April was the month where the life I had planned for myself vanished over a period of 48 hours and when I lost one of the only constants I’d ever had, my sister, as well as my unborn niece. I’ve written about what happened before, and this post isn’t really about that. This post is about what came after and how I have come in recent years to appreciate the person that those experiences made me.
I’m not saying I’m not sometimes sad for the person I may have been if those 48 hours hadn’t happened, I’m saying that I am grateful for where this alternative path has led me. The result is miles away from anything I could have pictured, but I have still found myself in a place of joy and love.

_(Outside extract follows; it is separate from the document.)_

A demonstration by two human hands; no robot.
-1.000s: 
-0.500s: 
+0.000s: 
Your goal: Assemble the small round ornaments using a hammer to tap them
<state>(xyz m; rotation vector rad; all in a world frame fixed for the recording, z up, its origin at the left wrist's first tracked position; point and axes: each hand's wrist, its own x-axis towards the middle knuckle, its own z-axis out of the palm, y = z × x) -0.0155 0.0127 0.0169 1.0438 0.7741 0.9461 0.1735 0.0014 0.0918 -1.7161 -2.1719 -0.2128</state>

So this post is to acknowledge that sometimes we have to accept the paths that made us.
As a result of this thinking I thought I would share some of the places my path has led that I didn’t expect, and share some of the lessons I’ve learnt that I am grateful for, in case it helps you also see things through a slightly different lens.
Be scared, but do it anyway
I often talk about how blessed I am. The truth is that I am always a little scared. There’s a part of my brain that always fears when the good happens, what the cost will be. I do have a blessed life, but I have also experienced some pretty significant trauma. I am very aware at all points in my life how quickly everything could just go away.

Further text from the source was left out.